Heterogeneous Architecture Programming
Clusters of heterogeneous nodes, composed of CPUs and GPUs, require complex multi-grain parallel algorithms: coarse grain to distribute tasks on cluster nodes and fine grain to run computations on each GPU. Algorithms implementation is achieved on these architectures using a multi-paradigm parallel development environment, composed of MPI and CUDA libraries (compiling with both gcc and nVIDIA nvcc compilers).
We investigate the design of multi-grain parallel algorithm and multi-paradigm parallel development environment for GPU clusters, in order to achieve both speedup and size up on different kinds of algorithms and applications. Our main application targets are: financial computations, PDE solvers, and relaxation methods.

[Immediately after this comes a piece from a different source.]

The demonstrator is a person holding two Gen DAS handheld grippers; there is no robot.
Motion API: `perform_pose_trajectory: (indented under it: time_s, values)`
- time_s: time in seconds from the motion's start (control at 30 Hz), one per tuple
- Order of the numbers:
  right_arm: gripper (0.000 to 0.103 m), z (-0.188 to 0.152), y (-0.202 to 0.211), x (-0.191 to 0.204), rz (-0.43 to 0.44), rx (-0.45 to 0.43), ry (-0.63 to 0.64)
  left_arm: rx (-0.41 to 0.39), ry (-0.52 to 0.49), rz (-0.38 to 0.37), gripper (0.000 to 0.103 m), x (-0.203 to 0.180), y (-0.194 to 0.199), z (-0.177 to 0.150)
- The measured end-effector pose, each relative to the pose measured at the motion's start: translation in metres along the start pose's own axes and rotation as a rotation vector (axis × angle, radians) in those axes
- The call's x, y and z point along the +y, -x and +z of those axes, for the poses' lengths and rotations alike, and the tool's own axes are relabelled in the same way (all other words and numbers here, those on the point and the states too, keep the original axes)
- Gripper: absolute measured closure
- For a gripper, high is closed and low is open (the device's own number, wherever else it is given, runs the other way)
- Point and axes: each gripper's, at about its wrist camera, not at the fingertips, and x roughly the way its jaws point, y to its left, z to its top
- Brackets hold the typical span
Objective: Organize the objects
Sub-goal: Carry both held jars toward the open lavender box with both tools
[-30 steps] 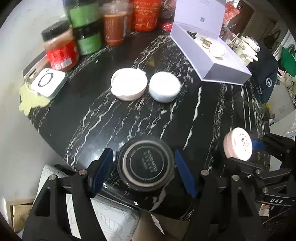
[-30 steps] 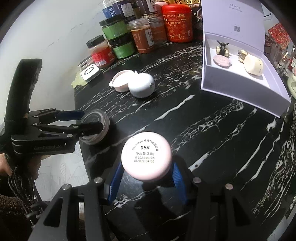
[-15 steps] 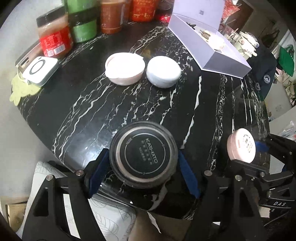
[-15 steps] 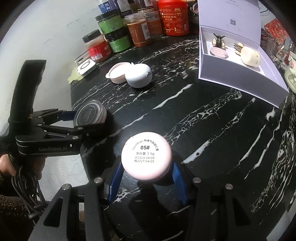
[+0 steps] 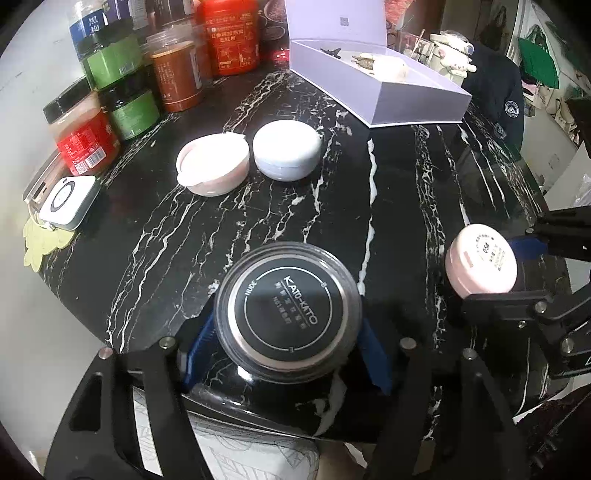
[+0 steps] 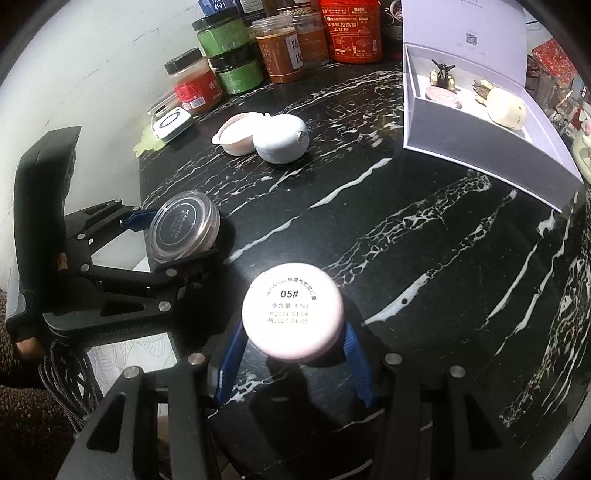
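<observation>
Your table (image 5: 406, 184), black marble veined white, carries everything. At its far edge the lilac box (image 5: 417, 103) sits lid-up, a few small pieces already inside; that reads as the likely home for loose cosmetics.

Back-left, jars (image 5: 177, 81) crowd the wall, out of your working lane. The red canister's label (image 6: 351, 33) shows Chinese print, partly legible; I won't guess at it.

Mid-table, a pink compact (image 5: 212, 164) and a white compact (image 5: 287, 155) stand touching, paired, apparently waiting their turn.

Your left gripper (image 5: 284, 332) has just been closing; the black-lidded jar (image 5: 288, 317) is between its blue pads, which now press its sides. It sits tilted at the near table edge and seems clear of the marble. Lid reads "KATO-KATO" and "NUDE".

Your right gripper (image 6: 293, 336) is clamped on the pink pot (image 6: 293, 310), held base-up above the table. The base reads "05#", with dates 2024/04/06 and 2027/04/05.

Both loads hang near you, well apart from the box: likely carried as a pair to save a trip.
</observation>
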Motion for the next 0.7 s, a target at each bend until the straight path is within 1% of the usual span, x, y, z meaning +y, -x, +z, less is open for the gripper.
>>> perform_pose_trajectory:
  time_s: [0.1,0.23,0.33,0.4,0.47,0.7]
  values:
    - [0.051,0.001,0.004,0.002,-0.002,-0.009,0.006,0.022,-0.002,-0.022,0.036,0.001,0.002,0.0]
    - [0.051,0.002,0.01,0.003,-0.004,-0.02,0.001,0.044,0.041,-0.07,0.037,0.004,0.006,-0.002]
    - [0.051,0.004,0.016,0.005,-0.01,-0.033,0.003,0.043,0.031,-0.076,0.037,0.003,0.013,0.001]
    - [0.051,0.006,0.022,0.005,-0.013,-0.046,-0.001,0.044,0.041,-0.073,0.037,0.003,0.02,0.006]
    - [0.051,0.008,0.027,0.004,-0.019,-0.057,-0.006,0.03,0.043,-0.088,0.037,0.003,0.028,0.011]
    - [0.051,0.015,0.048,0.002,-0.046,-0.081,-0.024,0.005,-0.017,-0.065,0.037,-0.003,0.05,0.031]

Nowadays, people are getting more and more aware of the energetic problem and are concerned with reducing their energy consumption. Computer science is not an exception and some effort has to be made in our domain in order to optimize the energetic efficiency of our systems and algorithms.
In that context, we investigate the potential benefit of using intensively parallel devices such as GPUs in addition to CPUs. Although such devices present quite high instantaneous energy consumptions, their energetic efficiency, that is to say their ratio of flops/Watt is often much greater than the one of CPUs.
Although load balancing in parallel computing has been intensively studied, it is still an issue in the most recent parallel systems whose complexity and dynamic nature regularly increase. For the grid in particular, where the nodes or the links may be intermittent, the demand is stronger and stronger for non-centralized algorithms.
With Jacques M. Bahi from the University of Franche-Comté, we work on the design and implementation of a decentralized load-balancing algorithm which works with dynamical networks. In such a context, we consider that the nodes are always available but the links between them may be intermittent. According to the load-balancing task, this is a rather difficult context of use. Our algorithm is based on asynchronous diffusion.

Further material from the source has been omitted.